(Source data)
+++

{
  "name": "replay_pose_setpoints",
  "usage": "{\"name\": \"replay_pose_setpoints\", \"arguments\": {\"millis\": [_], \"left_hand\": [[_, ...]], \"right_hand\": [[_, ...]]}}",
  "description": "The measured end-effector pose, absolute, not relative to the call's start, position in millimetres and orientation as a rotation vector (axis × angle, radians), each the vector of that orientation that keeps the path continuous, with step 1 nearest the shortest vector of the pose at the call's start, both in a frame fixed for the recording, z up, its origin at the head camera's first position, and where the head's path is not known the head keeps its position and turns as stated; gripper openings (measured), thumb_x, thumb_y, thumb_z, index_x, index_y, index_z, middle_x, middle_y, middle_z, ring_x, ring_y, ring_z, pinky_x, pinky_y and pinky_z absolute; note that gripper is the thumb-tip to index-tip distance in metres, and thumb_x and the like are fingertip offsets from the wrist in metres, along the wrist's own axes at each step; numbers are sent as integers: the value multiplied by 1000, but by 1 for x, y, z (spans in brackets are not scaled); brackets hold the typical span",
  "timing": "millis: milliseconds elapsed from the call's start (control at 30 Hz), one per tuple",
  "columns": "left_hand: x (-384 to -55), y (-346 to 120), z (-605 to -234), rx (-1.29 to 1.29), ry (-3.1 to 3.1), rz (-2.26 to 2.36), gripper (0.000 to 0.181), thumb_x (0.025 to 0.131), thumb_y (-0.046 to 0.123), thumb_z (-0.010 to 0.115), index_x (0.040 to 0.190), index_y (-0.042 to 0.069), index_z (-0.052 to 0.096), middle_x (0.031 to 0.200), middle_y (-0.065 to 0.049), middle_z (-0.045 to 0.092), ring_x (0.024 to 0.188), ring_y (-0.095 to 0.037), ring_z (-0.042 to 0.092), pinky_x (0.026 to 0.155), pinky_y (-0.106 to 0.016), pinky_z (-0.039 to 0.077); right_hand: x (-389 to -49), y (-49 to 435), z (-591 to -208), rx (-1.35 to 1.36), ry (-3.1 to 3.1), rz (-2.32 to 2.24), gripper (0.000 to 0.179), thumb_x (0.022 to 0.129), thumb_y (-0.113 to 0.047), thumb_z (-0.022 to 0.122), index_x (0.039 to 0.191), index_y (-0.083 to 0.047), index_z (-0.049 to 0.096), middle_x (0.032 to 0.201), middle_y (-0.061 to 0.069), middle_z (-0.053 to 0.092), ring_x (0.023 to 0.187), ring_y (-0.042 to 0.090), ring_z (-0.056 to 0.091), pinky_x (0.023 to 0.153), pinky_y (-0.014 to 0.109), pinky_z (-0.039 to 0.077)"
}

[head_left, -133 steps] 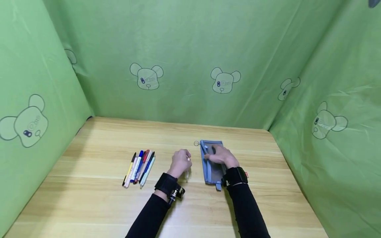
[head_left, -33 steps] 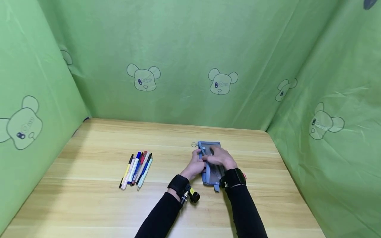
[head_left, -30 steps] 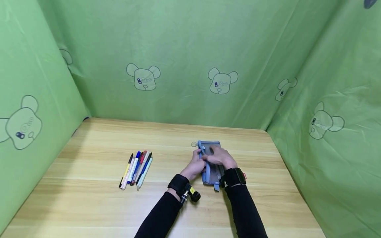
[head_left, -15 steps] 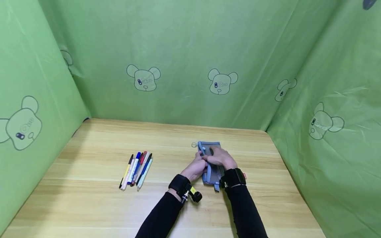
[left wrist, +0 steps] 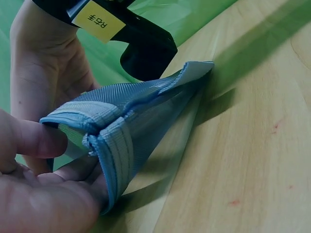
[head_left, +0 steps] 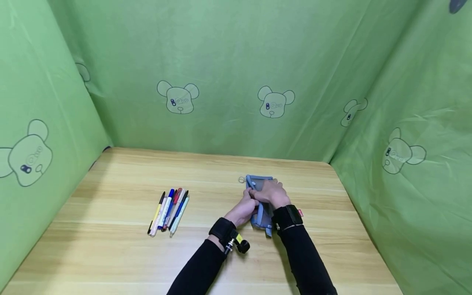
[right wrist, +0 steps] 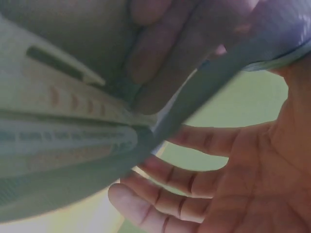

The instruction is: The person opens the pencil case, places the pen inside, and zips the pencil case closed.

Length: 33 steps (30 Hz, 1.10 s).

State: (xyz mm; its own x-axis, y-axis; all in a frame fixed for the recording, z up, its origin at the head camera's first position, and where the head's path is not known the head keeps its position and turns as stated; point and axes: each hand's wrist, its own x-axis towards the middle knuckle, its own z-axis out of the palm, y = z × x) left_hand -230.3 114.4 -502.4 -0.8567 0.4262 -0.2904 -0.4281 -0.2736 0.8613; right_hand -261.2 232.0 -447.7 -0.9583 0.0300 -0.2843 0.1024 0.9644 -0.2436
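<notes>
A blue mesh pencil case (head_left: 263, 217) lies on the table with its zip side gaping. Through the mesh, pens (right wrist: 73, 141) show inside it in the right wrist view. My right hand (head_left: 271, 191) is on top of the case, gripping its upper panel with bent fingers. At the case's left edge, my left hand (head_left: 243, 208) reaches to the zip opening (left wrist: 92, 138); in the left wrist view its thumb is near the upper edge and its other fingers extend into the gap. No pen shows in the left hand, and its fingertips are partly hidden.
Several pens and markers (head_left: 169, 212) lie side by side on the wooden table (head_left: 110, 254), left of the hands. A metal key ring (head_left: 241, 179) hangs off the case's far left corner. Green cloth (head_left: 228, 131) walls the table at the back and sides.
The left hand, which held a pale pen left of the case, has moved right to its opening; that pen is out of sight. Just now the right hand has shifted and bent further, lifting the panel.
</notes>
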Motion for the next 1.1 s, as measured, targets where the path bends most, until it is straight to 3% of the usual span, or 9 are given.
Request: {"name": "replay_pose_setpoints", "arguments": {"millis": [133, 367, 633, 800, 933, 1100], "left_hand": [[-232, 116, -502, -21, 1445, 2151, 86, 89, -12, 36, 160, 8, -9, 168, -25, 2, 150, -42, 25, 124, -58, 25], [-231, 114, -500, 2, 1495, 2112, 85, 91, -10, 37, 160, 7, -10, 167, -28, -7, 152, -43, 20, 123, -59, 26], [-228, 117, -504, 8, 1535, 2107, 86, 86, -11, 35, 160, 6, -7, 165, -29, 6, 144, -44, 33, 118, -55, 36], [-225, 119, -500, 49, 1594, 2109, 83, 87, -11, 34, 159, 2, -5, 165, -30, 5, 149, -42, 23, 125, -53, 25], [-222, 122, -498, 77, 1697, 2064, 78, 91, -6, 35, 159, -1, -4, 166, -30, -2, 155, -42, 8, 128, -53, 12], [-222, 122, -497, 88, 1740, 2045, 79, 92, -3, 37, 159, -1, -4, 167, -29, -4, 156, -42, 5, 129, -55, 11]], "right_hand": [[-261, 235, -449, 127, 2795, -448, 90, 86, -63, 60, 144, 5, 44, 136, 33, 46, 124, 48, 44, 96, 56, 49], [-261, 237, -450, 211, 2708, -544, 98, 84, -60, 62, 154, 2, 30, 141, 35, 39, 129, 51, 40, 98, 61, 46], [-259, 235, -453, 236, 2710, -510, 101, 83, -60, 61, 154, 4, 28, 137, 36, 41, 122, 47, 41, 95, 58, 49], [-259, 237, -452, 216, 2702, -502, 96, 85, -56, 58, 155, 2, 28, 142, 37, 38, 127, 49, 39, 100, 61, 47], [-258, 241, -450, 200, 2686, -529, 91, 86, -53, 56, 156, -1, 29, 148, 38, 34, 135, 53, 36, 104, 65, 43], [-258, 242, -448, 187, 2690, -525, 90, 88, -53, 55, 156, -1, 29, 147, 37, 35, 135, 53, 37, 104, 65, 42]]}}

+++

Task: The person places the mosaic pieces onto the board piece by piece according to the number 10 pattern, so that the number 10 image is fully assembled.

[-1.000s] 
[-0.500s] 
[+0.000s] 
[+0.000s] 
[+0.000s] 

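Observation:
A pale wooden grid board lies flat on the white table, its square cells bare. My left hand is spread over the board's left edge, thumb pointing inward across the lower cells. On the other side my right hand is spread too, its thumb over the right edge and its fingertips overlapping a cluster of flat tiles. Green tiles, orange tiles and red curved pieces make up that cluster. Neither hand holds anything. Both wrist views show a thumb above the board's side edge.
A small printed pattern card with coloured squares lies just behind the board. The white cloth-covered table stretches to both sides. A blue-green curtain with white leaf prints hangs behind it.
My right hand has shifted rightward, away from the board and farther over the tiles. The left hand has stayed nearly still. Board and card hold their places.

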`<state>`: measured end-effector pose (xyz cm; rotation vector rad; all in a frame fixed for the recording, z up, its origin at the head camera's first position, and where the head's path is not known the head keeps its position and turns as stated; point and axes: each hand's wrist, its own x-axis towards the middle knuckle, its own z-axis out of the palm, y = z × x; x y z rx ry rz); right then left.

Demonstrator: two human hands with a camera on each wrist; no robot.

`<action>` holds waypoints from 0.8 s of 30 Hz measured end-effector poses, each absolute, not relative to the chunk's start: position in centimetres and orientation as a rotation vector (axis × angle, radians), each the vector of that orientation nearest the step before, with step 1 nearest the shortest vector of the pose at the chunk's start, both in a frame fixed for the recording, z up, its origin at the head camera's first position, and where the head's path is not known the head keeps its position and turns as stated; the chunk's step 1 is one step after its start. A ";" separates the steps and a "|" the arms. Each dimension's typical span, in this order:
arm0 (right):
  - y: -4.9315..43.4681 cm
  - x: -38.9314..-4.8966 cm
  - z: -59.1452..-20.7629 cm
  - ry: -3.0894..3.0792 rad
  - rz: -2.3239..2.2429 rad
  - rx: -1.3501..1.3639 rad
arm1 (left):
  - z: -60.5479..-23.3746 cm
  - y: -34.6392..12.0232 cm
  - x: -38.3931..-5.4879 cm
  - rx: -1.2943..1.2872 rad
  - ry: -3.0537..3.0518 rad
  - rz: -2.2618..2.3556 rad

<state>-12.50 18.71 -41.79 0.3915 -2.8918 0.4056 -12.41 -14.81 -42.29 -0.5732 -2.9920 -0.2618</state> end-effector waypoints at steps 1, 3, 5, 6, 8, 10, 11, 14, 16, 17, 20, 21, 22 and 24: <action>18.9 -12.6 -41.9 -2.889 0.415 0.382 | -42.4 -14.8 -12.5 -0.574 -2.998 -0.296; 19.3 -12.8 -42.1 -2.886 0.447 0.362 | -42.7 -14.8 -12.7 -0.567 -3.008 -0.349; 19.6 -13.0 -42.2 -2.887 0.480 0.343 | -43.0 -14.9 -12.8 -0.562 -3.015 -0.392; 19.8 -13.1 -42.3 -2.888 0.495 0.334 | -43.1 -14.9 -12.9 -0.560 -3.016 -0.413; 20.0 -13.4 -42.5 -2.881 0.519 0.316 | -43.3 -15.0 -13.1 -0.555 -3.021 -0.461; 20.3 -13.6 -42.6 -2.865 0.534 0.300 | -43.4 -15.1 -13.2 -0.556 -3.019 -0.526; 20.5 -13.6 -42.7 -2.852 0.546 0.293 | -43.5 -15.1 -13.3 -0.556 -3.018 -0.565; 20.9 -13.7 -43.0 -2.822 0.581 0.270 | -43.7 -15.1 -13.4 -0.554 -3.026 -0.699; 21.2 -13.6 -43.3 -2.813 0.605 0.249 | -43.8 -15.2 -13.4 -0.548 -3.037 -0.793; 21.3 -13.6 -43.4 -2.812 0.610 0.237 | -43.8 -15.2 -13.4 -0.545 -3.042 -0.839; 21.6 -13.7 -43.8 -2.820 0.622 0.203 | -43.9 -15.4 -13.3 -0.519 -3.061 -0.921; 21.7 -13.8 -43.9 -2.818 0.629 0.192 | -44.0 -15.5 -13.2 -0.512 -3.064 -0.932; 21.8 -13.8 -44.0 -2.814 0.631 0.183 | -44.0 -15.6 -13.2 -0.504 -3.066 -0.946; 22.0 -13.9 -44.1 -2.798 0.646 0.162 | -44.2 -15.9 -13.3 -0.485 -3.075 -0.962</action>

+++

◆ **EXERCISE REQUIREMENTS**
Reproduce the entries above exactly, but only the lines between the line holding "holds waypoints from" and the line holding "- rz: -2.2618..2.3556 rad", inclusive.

◆ **RESULT**
`<action>` holds waypoints from 0.8 s of 30 Hz measured end-effector poses, each absolute, not relative to the chunk's start: position in centimetres and orientation as a rotation vector (axis × angle, radians), each the vector of that orientation nearest the step before, with step 1 nearest the shortest vector of the pose at the chunk's start, both in a frame fixed for the recording, z up, its origin at the head camera's first position, and where the head's path is not known the head keeps its position and turns as stated; the chunk's step 1 is one step after its start. A ";" separates the steps and a "|" the arms. Each dimension's typical span, in this order:
arm0 (right):
  - y: -4.9315..43.4681 cm
  - x: -38.9314..-4.8966 cm
  - z: -59.1452..-20.7629 cm
  - ry: -3.0894..3.0792 rad
  - rz: -2.3239..2.2429 rad
  - rx: -1.3501..1.3639 rad
arm1 (left):
  - z: -60.5479..-23.3746 cm
  - y: -34.6392..12.0232 cm
  - x: -38.3931..-5.4879 cm
  - rx: -1.2943..1.2872 rad
  - ry: -3.0537..3.0518 rad
  - rz: -2.2618..2.3556 rad

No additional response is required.